What to work on: There is a line below that contains "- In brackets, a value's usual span". Please reproduce it and all following lines exactly, through the final one.

Data extract:
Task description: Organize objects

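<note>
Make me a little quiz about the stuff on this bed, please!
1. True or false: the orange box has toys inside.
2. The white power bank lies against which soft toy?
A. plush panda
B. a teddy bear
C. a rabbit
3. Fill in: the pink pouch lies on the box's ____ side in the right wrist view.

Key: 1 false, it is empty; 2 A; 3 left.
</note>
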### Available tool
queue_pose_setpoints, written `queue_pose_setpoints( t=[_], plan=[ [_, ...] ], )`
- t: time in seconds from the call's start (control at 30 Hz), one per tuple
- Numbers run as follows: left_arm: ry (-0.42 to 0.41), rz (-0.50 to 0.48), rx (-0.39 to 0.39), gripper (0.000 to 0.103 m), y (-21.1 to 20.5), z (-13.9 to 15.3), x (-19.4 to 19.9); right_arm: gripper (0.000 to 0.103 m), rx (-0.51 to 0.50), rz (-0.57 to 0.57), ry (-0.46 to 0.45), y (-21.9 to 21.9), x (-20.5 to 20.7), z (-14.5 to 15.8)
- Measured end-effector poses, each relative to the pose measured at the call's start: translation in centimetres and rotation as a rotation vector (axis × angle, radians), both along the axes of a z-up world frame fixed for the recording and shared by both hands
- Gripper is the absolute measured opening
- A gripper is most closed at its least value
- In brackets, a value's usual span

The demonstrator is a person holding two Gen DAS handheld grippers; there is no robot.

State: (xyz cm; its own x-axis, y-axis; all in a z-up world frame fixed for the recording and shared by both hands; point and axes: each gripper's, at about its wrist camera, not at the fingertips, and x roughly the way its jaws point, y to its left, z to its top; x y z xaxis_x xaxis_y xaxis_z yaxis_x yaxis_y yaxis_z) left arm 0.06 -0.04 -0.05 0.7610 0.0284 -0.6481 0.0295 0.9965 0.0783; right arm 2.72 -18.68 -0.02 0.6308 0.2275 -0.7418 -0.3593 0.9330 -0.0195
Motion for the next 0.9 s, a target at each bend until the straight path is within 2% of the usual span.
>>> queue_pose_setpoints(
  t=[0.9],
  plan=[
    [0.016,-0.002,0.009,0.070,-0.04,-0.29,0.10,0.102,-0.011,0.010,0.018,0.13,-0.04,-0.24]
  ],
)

Result for this task:
- In brackets, a value's usual span

The demonstrator is a person holding two Gen DAS handheld grippers; there is no robot.

State: (xyz cm; its own x-axis, y-axis; all in a z-up world frame fixed for the recording and shared by both hands; point and axes: each gripper's, at about its wrist camera, not at the fingertips, and x roughly the way its jaws point, y to its left, z to its top; x y z xaxis_x xaxis_y xaxis_z yaxis_x yaxis_y yaxis_z) left arm 0.06 -0.04 -0.05 0.7610 0.0284 -0.6481 0.0295 0.9965 0.0783; right arm 2.72 -18.68 -0.02 0.6308 0.2275 -0.7418 -0.3593 0.9330 -0.0195
Motion for the next 0.9 s, a target at each bend until the straight path is within 2% of the usual span.
>>> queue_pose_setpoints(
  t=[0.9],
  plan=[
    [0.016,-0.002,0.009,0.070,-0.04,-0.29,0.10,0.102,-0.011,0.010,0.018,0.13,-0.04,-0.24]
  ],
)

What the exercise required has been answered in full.